Sesunggunya jikalaulah kita menomorsatukan rasio dan mendiskreditkan kebenaran-kebenaran yang diluar rasio, maka barang tentu kita memparsialkan diri sebagai orang yang egois dan  masih buta dalm konsep mengenai mana semestinya haqq  maupun batil .Mengenai rasionalisasi itulah yang banyak disukai para pemikir kontemporer. Rasionalaisasi adalah mengedepankan metode analisis, dan mengmbangkan apa yang dikaji itu. Patron-patron yang digunakan sangatlah terbedakan dengan rasonalisme, karena tidak tunduk pada sebuah konsep yang pasti, dan  akan tetapi belum tentu itu benar atau bahkan salah. Dengan rasionalisasi tentunya lebih terbuka dalam menanggapi asumsi-asumsi miring, yang senangtiasa mengundang akal untuk berpikir. Apa yang disebut Meta-pysic  akal takkan menyerah untuk merasionalisasikan. Akan ada proliferasi makna, dan kemajuan analisis. Tentunya metode-metode filoshopis yang digunakan untuk menyingkap hal itu. Bagi kaum empirikal hal yang tidak mungkin dipercayai, bahkan saking mirisnya, kalangan mereka melemparkan kritik cadas dan seolah-olah menyalahkan segalanya.

Mengatakan: apa yang diungkapkan oleh kaum fhilosopies  adalah proposisi yang tak bermakna (the propotition thats not to the meaning) atau nir-arti. Dan perbendarahan-perbendarahan katanya hanya terjebak pada dunia utopis. Dengan alasan(kaum empiirkal;sperti:Davi hume,john stuart mill), karena yang mereka katakan tak terindrai. Pertanyaan kaum fhilosospis(feedback) , apakah semua yang bermakna itu harus terindrai pada dasarnya ?  Kan, tidak !

Jadi kalau begitu apakah  yang terbatas oleh indra pada umunya harus dikatakan tidak eksis ataukah tidak bermakna ?

Disinilah kaum empirisisme lumpuh dalam penalarannya.
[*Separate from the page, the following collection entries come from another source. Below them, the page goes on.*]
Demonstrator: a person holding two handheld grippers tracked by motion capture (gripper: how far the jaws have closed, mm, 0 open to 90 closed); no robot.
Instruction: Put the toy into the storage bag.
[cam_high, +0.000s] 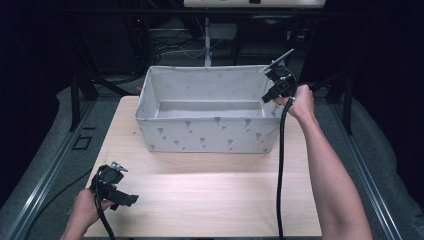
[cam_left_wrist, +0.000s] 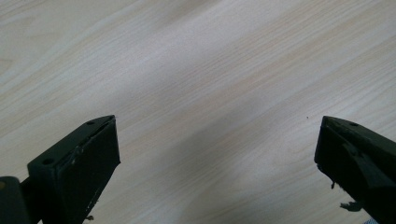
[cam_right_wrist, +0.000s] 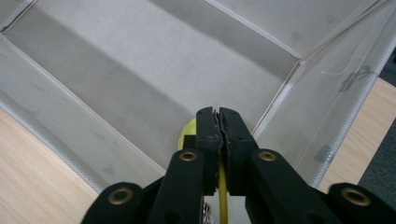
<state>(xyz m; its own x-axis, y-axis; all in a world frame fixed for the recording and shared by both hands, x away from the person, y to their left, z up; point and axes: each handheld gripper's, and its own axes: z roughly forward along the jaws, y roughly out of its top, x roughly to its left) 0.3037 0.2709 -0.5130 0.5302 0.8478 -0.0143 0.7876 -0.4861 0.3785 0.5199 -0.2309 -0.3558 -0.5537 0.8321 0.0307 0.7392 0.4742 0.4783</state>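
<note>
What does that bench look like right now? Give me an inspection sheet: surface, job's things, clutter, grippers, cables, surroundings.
Surface: pale wooden table, bare in front.
Job's things: grey fabric box, open-topped, at the table's far side; small yellow thing, too hidden to identify.
Clutter: nothing seen.
Grippers: right gripper over the box's right end, jaws shut on the yellow thing; left gripper at the near left corner, jaws wide open, nothing between.
Cables: right cable trails across the table; left cable drops off the near edge.
Surroundings: dark frame, grey floor, loose wires behind.
</note>
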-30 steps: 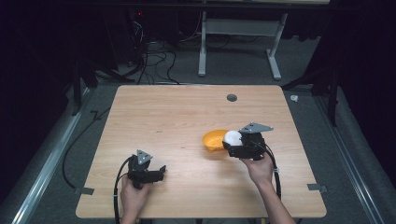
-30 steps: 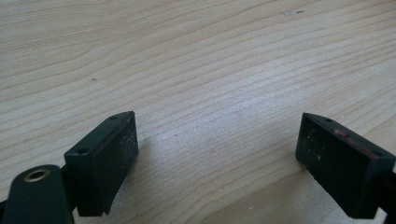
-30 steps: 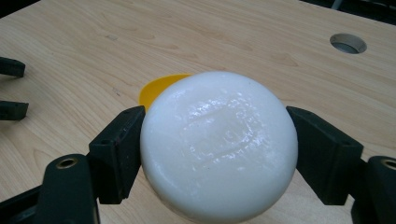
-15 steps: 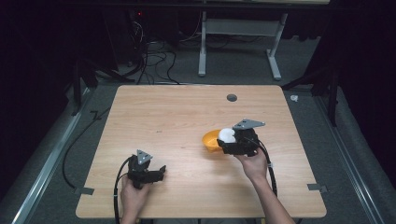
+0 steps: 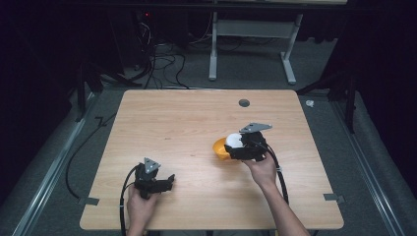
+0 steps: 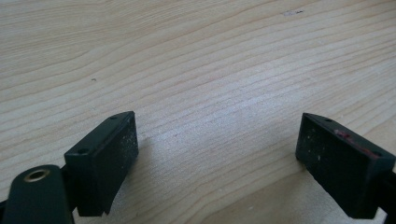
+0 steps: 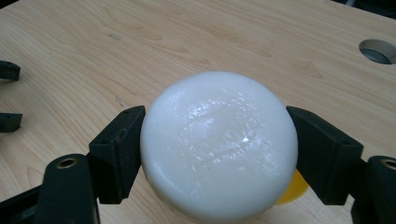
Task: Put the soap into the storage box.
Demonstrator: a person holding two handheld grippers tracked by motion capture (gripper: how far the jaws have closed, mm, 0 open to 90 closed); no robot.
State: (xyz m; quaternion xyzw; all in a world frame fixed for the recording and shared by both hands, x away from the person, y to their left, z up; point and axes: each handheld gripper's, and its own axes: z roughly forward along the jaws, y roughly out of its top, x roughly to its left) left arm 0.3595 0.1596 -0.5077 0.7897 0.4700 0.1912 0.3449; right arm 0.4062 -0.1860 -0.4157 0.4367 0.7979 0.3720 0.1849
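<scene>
The right tool [image 5: 235,144] is seen right of centre in the high view, held in the person's right hand [image 5: 262,169] above the tabletop [image 5: 187,123]. A white round object [image 7: 218,144], disc-like with a glossy, slightly dimpled face, is clamped between its two black jaws; in the right gripper view both pads are pressed against opposite sides of the disc, which sits at the middle of that frame. The jaws are thus partly closed, with the disc taking up the whole gap.

An orange bowl [image 5: 221,148] is seen just left of the right tool in the high view, resting on the tabletop. In the right gripper view a sliver of it [image 7: 292,189] is visible at lower right, beneath the edge of the white round object. Whether disc and bowl are touching cannot be told.

The left tool [image 5: 168,179] is found at lower left in the high view, gripped by the left hand [image 5: 141,206] and lying low over the wood. In the left gripper view its jaws are spread wide apart, with bare wood grain between them and nothing held.

A round grommet hole [image 5: 244,103] is noted in the upper part of the tabletop, well apart from both tools; it also appears at upper right in the right gripper view.
</scene>
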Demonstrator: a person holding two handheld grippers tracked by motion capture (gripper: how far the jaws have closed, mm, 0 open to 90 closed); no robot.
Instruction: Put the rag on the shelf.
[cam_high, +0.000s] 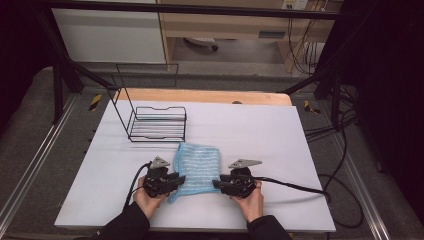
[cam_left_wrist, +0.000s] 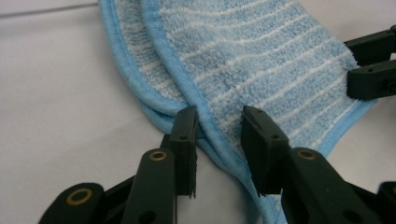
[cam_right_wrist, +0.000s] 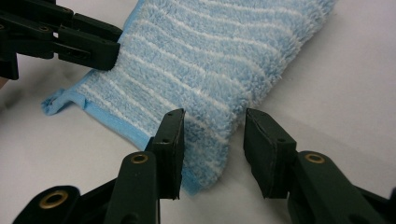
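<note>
1. The folded light-blue striped terry cloth (cam_high: 196, 167) lies on the white table (cam_high: 260, 135), just in front of the black wire rack (cam_high: 157, 123) (its basket holds nothing).
2. The left gripper (cam_left_wrist: 218, 122) and right gripper (cam_right_wrist: 214, 125) stand parted over the cloth's near edges, gripping nothing.

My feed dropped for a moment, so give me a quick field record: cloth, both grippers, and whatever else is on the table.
cloth: blue striped towel, folded, flat on the white table
left gripper: jaws parted, astride the towel's hemmed edge, not clamped
right gripper: jaws parted over the towel's near corner, not clamped
hands: one on each gripper, at either side of the towel
other item: black wire rack, beyond the towel, apart from it
</note>
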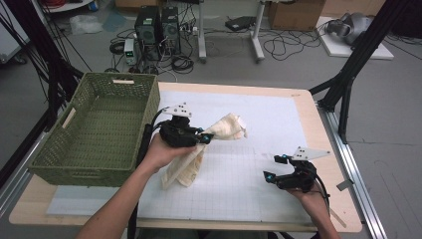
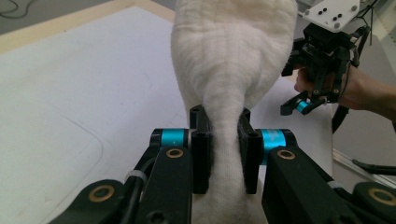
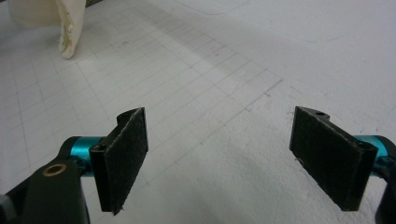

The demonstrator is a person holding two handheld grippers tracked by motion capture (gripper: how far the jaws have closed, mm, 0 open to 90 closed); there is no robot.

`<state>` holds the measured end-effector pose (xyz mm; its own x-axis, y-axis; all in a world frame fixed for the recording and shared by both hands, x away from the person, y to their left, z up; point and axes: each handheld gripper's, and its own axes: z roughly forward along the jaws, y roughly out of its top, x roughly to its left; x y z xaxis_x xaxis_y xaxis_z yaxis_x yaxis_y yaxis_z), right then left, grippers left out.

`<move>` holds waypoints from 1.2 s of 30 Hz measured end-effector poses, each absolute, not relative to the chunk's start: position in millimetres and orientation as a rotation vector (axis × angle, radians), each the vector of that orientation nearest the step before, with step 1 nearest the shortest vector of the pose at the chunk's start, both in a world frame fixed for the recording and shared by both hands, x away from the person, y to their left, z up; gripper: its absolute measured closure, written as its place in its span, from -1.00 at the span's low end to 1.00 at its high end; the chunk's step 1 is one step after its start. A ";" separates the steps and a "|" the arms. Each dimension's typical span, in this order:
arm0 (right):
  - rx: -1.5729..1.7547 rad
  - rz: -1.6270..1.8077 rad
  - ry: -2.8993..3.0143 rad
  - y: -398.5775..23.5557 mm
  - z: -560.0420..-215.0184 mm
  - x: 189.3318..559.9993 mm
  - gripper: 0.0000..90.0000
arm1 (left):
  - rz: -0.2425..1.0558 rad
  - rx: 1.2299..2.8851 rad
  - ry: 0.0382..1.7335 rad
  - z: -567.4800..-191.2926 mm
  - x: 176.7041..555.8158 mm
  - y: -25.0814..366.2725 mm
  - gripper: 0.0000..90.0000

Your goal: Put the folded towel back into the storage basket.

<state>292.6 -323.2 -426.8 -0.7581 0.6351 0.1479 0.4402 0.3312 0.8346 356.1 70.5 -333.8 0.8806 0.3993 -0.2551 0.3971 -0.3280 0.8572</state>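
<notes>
Far left on the table (image 1: 239, 211): green woven basket (image 1: 94, 134), nothing inside as far as the high view shows. It sits on the table's left edge, just beside the left hand (image 1: 159, 152).

Next over, the left gripper (image 1: 206, 137) has its jaws pinched tight on a cream towel (image 1: 226, 127). In the left gripper view the cloth (image 2: 231, 60) is squeezed to a narrow neck between the 2 pads (image 2: 201, 158), then fans out wide beyond them. In the high view 1 part of the towel sticks out past the jaws toward the table's middle, off the surface; the other part hangs below the hand, and its lower end (image 1: 181, 172) looks to rest on the white grid mat (image 1: 234, 189).

Step in hand, as I judge it: lift w/ the towel gathered in 1 grip, prob. to carry it to the basket or to shake it out for folding. Can't tell which.

Right side: right gripper (image 1: 275, 167) sits low over the mat, well apart from the towel. Its pads (image 3: 123, 156) are spread wide w/ bare mat between them, holding nothing.

Next move, if it's the basket: swing left, raise enough so the hanging end clears the basket's near wall, then let go over the middle. If it's folding: right gripper needs to come across & pinch a free corner. Hanging tail could snag on the rim.
</notes>
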 end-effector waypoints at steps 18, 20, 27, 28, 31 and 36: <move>0.979 1.415 2.379 -323.2 -424.4 294.3 -0.58 | -0.002 1.923 0.563 -300.4 351.1 106.4 0.77; 0.973 1.411 2.378 -322.7 -424.9 294.9 -0.58 | 0.004 1.912 0.568 -296.3 350.4 111.1 0.77; 0.969 1.407 2.385 -321.2 -425.4 295.9 -0.58 | 0.004 1.903 0.567 -285.3 349.8 121.2 0.77; 0.971 1.406 2.385 -321.0 -425.4 295.9 -0.58 | 0.010 1.905 0.569 -284.3 349.8 122.4 0.77; 0.967 1.406 2.385 -320.6 -425.4 296.3 -0.58 | 0.010 1.904 0.577 -283.4 350.1 124.8 0.77; 0.972 1.402 2.388 -321.0 -425.7 296.8 -0.58 | 0.019 1.903 0.582 -281.5 350.5 127.4 0.77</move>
<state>296.8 -321.0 -425.7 -0.7617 0.6314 0.1455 0.4348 0.3315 0.8373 350.5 127.4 -281.5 0.8795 0.4022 -0.2544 0.3849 -0.2870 0.8772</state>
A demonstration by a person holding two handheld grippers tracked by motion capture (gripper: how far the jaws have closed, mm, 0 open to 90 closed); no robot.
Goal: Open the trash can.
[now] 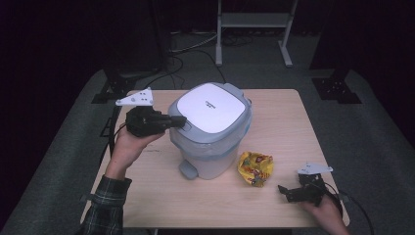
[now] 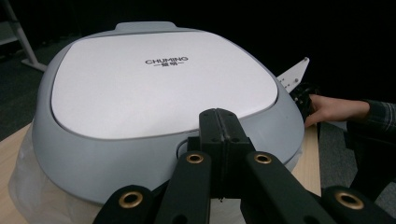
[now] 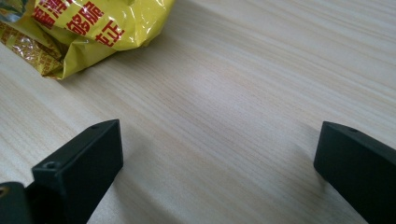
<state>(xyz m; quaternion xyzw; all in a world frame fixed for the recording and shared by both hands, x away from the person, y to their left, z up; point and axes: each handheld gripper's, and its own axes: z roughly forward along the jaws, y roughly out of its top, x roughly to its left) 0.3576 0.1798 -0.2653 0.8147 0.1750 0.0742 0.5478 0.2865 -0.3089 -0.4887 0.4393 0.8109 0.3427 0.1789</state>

Mengatakan lagi kalau sumber pokok(primer) pengetahuan manusia ada pada pengalaman. Tapi etisnya pengalaman tidak  pernah sempurna mengatasi pengetahuan-pengetahuan yang terlupakan, dan bahkan diluar pengalaman itupun dapat mentransformasikan hal-hal mengenai otoritas pengetahuan primer maupun sekunder. Terkait lagi tengtang fitrah, dalam bentuk pengetahuan terlahir, apakah pada dasarnya manusia sejak lahir memang dibekali pengetahuan?
Jawabannya>>>.......

Allah berfirman:  Dan Allah mengeluarkan kalian dari perut-perut ibu kalian, kalian tidak mengetahui sesuatu apapun. Dan ia menjadikan bagi  kalian pendengaran, penglihatan dan hati agar kamu bersyukur.